▶ **Task instructions**: Given the records below, would you repeat exactly the lines that begin at the one containing "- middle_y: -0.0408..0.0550" and end at the one containing "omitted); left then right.", inclusive?

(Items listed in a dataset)
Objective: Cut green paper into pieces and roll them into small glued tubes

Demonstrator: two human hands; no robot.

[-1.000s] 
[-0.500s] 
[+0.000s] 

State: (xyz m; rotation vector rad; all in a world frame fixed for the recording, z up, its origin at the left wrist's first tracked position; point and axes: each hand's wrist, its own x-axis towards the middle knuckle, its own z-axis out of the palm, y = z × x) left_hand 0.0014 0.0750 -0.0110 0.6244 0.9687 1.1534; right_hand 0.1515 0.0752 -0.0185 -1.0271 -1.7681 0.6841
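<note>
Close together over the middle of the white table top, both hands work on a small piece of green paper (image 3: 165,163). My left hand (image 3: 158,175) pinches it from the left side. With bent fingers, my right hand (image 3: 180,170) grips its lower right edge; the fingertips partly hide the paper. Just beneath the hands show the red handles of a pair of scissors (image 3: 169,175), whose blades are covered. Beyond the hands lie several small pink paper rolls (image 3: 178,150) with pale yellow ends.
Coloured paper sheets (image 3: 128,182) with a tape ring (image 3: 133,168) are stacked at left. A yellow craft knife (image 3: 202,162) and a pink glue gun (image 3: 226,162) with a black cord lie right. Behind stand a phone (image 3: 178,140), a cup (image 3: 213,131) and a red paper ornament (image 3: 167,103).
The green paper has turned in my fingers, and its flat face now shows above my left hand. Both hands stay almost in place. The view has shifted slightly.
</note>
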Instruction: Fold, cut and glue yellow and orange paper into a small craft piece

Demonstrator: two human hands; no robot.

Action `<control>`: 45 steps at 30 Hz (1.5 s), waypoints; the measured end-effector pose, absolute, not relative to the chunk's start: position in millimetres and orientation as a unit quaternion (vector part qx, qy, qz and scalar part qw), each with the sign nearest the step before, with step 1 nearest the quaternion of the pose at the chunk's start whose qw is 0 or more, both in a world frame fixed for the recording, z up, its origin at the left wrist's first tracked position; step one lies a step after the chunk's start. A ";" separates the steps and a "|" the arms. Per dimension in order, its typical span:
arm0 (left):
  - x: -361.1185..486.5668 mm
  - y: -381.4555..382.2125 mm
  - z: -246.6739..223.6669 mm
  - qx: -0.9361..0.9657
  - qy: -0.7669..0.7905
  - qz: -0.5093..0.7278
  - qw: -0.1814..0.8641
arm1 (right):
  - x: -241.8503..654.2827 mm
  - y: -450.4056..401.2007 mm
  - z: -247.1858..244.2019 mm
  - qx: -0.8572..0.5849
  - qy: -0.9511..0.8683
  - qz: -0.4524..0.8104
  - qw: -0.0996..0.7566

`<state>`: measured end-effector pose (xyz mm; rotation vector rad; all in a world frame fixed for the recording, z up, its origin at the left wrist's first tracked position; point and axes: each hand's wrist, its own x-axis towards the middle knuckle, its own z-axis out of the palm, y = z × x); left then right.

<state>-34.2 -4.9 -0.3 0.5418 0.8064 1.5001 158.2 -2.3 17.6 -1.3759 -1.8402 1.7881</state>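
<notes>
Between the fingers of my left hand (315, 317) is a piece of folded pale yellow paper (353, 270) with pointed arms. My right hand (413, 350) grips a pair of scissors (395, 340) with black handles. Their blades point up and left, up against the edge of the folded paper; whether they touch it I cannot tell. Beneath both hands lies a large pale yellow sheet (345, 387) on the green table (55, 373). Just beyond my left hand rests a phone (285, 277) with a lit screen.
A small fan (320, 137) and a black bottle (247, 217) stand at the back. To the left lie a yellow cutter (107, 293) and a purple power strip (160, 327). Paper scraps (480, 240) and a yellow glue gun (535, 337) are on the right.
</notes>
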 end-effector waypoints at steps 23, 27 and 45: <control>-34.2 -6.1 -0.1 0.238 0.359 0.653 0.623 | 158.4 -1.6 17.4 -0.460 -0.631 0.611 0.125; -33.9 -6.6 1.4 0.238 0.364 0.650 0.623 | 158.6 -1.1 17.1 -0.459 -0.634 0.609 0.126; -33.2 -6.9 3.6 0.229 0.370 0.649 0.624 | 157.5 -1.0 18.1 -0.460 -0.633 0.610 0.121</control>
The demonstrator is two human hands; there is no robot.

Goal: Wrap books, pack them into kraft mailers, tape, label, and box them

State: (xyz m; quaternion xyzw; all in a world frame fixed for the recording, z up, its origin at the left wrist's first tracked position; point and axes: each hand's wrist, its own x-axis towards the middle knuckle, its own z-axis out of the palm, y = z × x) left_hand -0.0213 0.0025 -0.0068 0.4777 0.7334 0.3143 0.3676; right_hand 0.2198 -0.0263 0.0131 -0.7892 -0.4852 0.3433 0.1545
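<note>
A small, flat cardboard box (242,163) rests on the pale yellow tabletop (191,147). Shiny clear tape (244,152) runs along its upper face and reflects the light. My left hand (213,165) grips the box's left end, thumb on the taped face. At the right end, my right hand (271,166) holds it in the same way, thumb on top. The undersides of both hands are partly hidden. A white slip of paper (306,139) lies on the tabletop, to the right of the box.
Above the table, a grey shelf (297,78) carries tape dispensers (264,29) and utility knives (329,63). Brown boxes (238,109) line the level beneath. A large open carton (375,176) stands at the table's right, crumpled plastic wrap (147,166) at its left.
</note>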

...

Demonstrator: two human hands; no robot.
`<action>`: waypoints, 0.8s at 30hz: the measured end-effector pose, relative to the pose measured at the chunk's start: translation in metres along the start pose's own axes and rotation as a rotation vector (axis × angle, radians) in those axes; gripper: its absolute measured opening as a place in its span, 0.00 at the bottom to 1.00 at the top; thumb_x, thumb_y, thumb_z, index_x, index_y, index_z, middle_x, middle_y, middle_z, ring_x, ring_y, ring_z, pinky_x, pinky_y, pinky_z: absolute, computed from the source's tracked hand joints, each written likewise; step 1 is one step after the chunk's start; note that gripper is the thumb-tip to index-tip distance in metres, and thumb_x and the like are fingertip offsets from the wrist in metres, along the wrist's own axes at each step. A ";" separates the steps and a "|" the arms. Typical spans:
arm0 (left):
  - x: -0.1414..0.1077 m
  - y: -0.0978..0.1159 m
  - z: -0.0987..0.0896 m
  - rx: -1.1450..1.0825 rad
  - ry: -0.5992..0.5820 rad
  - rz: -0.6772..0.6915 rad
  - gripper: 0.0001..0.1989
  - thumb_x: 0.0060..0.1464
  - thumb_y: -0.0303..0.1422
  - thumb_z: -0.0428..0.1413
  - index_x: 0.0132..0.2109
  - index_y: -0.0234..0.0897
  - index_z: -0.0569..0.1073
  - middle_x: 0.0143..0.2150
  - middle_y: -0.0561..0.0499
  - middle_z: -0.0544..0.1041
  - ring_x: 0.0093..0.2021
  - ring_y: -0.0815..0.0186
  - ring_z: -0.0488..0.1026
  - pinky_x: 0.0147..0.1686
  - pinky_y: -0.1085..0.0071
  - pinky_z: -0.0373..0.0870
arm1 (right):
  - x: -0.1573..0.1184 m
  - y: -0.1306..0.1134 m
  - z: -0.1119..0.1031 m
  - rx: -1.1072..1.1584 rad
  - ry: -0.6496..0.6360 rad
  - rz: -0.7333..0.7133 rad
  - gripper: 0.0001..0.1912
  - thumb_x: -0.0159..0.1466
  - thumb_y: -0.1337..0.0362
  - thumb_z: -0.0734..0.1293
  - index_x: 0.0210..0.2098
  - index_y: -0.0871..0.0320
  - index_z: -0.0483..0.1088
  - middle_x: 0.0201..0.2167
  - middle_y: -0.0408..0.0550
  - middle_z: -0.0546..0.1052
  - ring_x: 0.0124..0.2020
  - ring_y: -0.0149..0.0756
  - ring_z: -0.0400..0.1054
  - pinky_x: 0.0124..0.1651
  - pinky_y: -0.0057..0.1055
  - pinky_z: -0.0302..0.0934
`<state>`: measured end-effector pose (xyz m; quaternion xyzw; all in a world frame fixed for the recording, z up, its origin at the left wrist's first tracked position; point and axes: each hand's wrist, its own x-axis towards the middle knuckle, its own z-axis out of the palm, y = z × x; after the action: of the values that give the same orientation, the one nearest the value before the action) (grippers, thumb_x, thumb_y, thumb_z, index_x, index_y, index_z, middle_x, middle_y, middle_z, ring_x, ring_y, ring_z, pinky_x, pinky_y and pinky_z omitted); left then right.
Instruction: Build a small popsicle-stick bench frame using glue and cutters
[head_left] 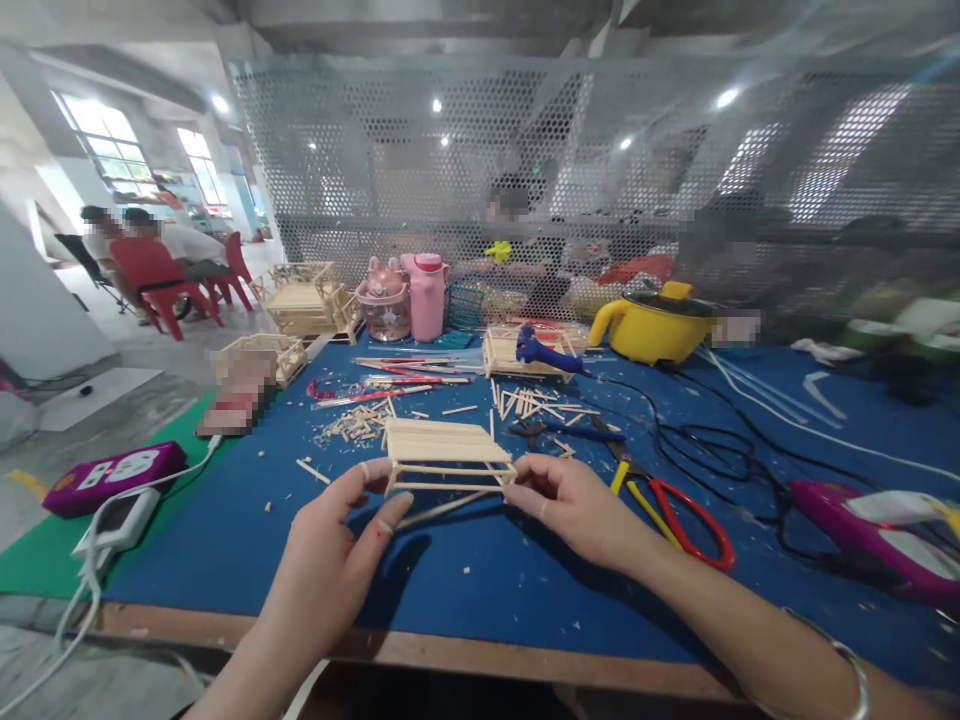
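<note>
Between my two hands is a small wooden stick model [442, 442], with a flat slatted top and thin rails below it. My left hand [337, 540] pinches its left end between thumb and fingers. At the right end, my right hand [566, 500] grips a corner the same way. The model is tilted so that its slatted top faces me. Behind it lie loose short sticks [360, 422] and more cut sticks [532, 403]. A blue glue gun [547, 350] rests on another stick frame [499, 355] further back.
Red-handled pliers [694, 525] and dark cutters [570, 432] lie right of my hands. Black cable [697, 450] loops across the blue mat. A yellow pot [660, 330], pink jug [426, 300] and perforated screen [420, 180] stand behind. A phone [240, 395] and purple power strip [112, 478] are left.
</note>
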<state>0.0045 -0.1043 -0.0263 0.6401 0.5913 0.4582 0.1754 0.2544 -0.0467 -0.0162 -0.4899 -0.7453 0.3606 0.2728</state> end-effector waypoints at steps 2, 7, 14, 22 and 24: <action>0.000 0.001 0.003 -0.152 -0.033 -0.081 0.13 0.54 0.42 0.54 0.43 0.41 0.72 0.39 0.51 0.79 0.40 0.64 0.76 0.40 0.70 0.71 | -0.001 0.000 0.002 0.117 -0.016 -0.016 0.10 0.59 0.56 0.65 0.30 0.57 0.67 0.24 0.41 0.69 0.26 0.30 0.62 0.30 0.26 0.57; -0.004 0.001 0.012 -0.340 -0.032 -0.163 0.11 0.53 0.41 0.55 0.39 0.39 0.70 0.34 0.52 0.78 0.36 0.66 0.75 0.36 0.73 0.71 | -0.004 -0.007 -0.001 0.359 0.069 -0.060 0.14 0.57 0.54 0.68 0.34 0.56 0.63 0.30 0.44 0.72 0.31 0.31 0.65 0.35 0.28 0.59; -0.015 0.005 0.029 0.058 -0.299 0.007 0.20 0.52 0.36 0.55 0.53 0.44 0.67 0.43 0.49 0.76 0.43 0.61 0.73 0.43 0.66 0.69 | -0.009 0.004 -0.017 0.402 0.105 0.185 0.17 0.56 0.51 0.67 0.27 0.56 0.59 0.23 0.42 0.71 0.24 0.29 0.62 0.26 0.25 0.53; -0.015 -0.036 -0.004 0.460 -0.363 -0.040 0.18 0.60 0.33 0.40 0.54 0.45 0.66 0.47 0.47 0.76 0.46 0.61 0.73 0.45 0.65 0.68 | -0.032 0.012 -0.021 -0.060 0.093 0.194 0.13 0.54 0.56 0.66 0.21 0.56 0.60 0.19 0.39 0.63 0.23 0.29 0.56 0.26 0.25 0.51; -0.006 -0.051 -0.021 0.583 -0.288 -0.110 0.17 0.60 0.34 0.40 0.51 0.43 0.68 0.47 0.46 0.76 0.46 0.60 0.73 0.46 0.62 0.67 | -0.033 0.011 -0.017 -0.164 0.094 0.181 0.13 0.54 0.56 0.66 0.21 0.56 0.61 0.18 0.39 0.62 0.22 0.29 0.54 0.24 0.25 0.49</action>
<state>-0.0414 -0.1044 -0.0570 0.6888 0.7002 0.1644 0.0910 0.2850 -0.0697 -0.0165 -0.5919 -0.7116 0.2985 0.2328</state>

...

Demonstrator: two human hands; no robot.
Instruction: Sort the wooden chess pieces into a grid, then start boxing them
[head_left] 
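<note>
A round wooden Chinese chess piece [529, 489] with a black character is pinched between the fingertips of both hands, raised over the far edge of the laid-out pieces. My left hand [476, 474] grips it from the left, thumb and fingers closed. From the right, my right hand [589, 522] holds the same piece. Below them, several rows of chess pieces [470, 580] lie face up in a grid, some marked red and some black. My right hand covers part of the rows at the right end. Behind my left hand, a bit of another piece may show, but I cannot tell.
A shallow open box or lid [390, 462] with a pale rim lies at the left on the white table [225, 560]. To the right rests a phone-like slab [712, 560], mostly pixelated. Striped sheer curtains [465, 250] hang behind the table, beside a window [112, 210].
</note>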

▶ **Exercise result**:
  - middle_y: -0.0408..0.0550
  - middle_z: -0.0546..0.1052
  - ring_x: 0.0124..0.2020
  - ring_y: -0.0149..0.0756
  - ring_z: -0.0400..0.1054
  - pinky_x: 0.0124..0.1651
  - pinky_y: -0.0057..0.1055
  - pinky_z: -0.0302..0.0934
`<state>`: measured end-effector pose (xyz m; quaternion xyzw; all in a world frame fixed for the recording, z up, its origin at the left wrist's first tracked position; point and axes: each hand's wrist, its own x-axis towards the middle knuckle, its own z-axis out of the palm, y = z × x; after the action: of the values that give the same orientation, the one nearest the value before the action) (grippers, thumb_x, thumb_y, thumb_z, index_x, index_y, index_z, middle_x, middle_y, middle_z, ring_x, ring_y, ring_z, pinky_x, pinky_y and pinky_z omitted); left then right.

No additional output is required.